> **Dataset records**:
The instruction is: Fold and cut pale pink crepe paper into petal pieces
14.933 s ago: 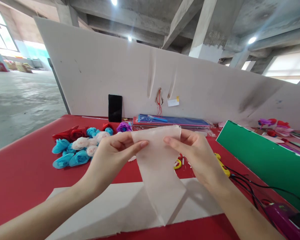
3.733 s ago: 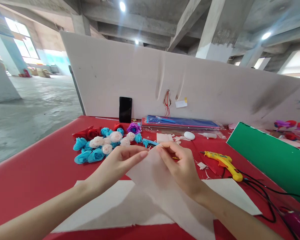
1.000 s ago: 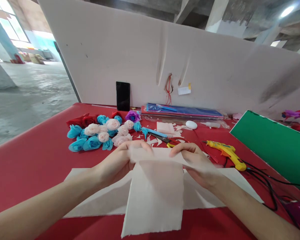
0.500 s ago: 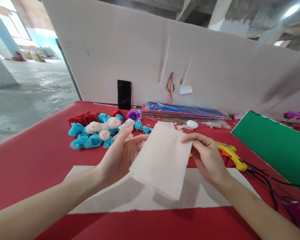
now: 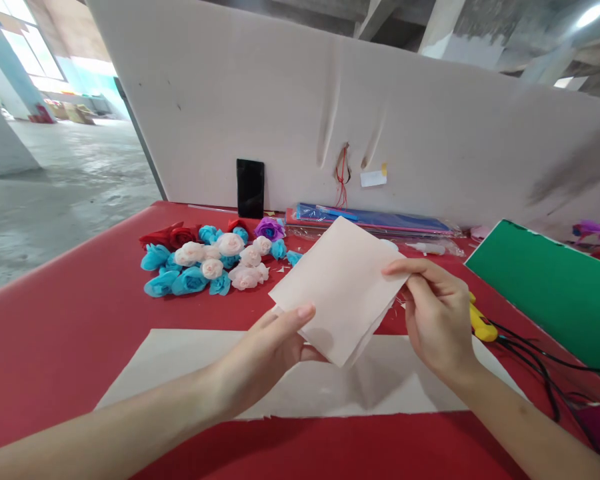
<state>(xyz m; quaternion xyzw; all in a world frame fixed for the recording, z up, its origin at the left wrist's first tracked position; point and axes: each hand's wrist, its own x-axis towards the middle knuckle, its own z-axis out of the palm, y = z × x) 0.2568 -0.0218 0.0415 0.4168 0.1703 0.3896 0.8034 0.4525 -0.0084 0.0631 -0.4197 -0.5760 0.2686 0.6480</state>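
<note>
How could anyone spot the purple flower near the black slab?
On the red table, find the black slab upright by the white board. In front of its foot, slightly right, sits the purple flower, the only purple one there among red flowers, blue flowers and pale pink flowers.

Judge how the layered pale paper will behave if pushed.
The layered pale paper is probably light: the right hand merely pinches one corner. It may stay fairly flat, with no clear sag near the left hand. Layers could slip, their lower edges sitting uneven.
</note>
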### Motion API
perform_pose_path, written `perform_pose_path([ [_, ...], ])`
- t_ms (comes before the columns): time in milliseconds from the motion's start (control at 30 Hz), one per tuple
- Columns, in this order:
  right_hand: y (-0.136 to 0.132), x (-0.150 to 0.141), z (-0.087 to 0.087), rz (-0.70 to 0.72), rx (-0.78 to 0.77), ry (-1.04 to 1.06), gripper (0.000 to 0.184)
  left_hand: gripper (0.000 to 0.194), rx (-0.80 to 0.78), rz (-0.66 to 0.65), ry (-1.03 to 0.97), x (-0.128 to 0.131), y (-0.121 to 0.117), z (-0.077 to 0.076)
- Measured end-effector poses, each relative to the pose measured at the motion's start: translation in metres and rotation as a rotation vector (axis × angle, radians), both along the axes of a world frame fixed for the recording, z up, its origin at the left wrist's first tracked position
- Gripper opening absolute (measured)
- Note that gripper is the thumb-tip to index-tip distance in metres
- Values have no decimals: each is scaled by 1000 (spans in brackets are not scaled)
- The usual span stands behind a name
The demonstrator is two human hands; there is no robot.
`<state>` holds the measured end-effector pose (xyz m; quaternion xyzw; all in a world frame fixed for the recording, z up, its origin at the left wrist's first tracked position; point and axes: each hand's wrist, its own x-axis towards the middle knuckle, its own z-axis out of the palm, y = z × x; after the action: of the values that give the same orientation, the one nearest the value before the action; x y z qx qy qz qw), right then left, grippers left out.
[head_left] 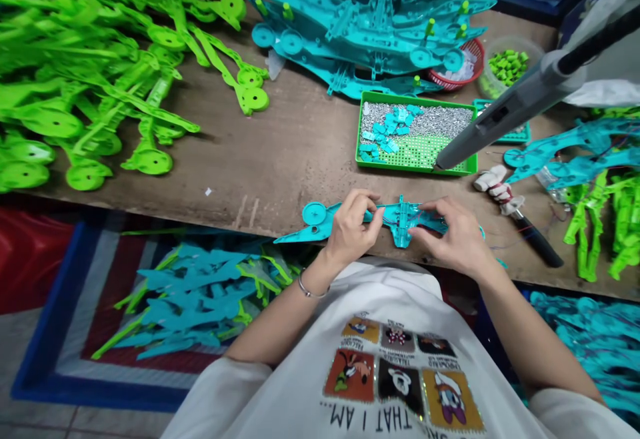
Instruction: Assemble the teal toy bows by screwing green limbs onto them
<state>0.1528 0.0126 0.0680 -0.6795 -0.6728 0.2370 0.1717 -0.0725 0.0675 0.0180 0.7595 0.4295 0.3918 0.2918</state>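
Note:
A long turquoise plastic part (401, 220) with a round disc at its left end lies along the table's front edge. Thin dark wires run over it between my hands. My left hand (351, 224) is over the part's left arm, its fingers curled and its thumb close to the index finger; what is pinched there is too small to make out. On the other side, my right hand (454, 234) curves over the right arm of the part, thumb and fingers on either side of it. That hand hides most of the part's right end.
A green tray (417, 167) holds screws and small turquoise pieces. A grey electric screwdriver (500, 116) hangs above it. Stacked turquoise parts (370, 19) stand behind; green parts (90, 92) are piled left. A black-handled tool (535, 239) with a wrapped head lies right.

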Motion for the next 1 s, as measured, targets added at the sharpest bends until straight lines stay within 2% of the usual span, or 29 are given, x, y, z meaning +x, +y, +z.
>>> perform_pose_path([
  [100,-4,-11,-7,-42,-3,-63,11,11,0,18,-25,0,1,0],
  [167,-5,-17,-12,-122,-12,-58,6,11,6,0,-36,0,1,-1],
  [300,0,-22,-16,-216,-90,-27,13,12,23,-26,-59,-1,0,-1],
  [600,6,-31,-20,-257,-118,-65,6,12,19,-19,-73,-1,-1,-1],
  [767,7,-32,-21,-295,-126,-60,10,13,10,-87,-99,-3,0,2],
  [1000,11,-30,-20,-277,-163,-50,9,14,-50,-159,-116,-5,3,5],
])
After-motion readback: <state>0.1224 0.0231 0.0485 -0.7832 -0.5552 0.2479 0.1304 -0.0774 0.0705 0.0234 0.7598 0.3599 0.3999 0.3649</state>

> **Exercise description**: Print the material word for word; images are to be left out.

> **Exercise output**:
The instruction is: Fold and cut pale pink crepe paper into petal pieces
14.933 s ago: 
3.733 s ago: 
1.000 s ago: 
0.500 s ago: 
now: 
<state>(xyz m; quaternion xyzw; all in a world frame fixed for the recording, z up, its origin at the left wrist's first tracked position; point and axes: each hand's wrist, its own x-axis towards the middle knuckle, its own z-axis out of the palm, y = z × x) 0.2568 -0.0218 0.0415 0.4168 0.1703 0.3896 0.8034 0.4525 -0.0084 0.0631 -0.4197 -0.5760 0.2686 0.6480</state>
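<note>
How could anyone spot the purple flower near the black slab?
On the red table, find the black slab upright by the white board. In front of its foot, slightly right, sits the purple flower, the only purple one there among red flowers, blue flowers and pale pink flowers.

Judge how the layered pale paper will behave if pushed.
The layered pale paper is probably light: the right hand merely pinches one corner. It may stay fairly flat, with no clear sag near the left hand. Layers could slip, their lower edges sitting uneven.
</note>
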### Motion API
perform_pose_path, written `perform_pose_path([ [_, ...], ])`
- t_ms (comes before the columns): time in milliseconds from the motion's start (control at 30 Hz), one per tuple
- Columns, in this order:
  right_hand: y (-0.136 to 0.132), x (-0.150 to 0.141), z (-0.087 to 0.087), rz (-0.70 to 0.72), rx (-0.78 to 0.77), ry (-1.04 to 1.06), gripper (0.000 to 0.184)
  left_hand: gripper (0.000 to 0.194), rx (-0.80 to 0.78), rz (-0.66 to 0.65), ry (-1.03 to 0.97), x (-0.128 to 0.131), y (-0.121 to 0.117), z (-0.077 to 0.076)
- Measured end-effector poses, each relative to the pose measured at the motion's start: translation in metres and rotation as a rotation vector (axis × angle, radians), both along the axes of a world frame fixed for the recording, z up, its origin at the left wrist's first tracked position
- Gripper opening absolute (measured)
- Note that gripper is the thumb-tip to index-tip distance in metres
- Values have no decimals: each is scaled by 1000 (spans in brackets are not scaled)
- The usual span stands behind a name
The demonstrator is two human hands; there is no robot.
`<state>` holds the measured end-effector pose (xyz m; quaternion xyzw; all in a world frame fixed for the recording, z up, its origin at the left wrist's first tracked position; point and axes: each hand's wrist, its own x-axis towards the middle knuckle, its own z-axis out of the palm, y = z × x; after the action: of the values that give the same orientation, the one nearest the value before the action; x y z qx qy qz qw), right then left, grippers left out.
[head_left] 
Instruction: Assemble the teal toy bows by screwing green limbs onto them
<state>0.1528 0.0126 0.0680 -0.6795 -0.6728 0.2370 0.1717 -0.0725 0.0675 0.0180 0.7595 0.4295 0.3918 0.2918</state>
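Note:
A long turquoise plastic part (401, 220) with a round disc at its left end lies along the table's front edge. Thin dark wires run over it between my hands. My left hand (351, 224) is over the part's left arm, its fingers curled and its thumb close to the index finger; what is pinched there is too small to make out. On the other side, my right hand (454, 234) curves over the right arm of the part, thumb and fingers on either side of it. That hand hides most of the part's right end.
A green tray (417, 167) holds screws and small turquoise pieces. A grey electric screwdriver (500, 116) hangs above it. Stacked turquoise parts (370, 19) stand behind; green parts (90, 92) are piled left. A black-handled tool (535, 239) with a wrapped head lies right.
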
Motion for the next 1 s, as measured, targets added at the sharpest bends until straight lines stay within 2% of the usual span, or 29 are given, x, y, z meaning +x, +y, +z.
>>> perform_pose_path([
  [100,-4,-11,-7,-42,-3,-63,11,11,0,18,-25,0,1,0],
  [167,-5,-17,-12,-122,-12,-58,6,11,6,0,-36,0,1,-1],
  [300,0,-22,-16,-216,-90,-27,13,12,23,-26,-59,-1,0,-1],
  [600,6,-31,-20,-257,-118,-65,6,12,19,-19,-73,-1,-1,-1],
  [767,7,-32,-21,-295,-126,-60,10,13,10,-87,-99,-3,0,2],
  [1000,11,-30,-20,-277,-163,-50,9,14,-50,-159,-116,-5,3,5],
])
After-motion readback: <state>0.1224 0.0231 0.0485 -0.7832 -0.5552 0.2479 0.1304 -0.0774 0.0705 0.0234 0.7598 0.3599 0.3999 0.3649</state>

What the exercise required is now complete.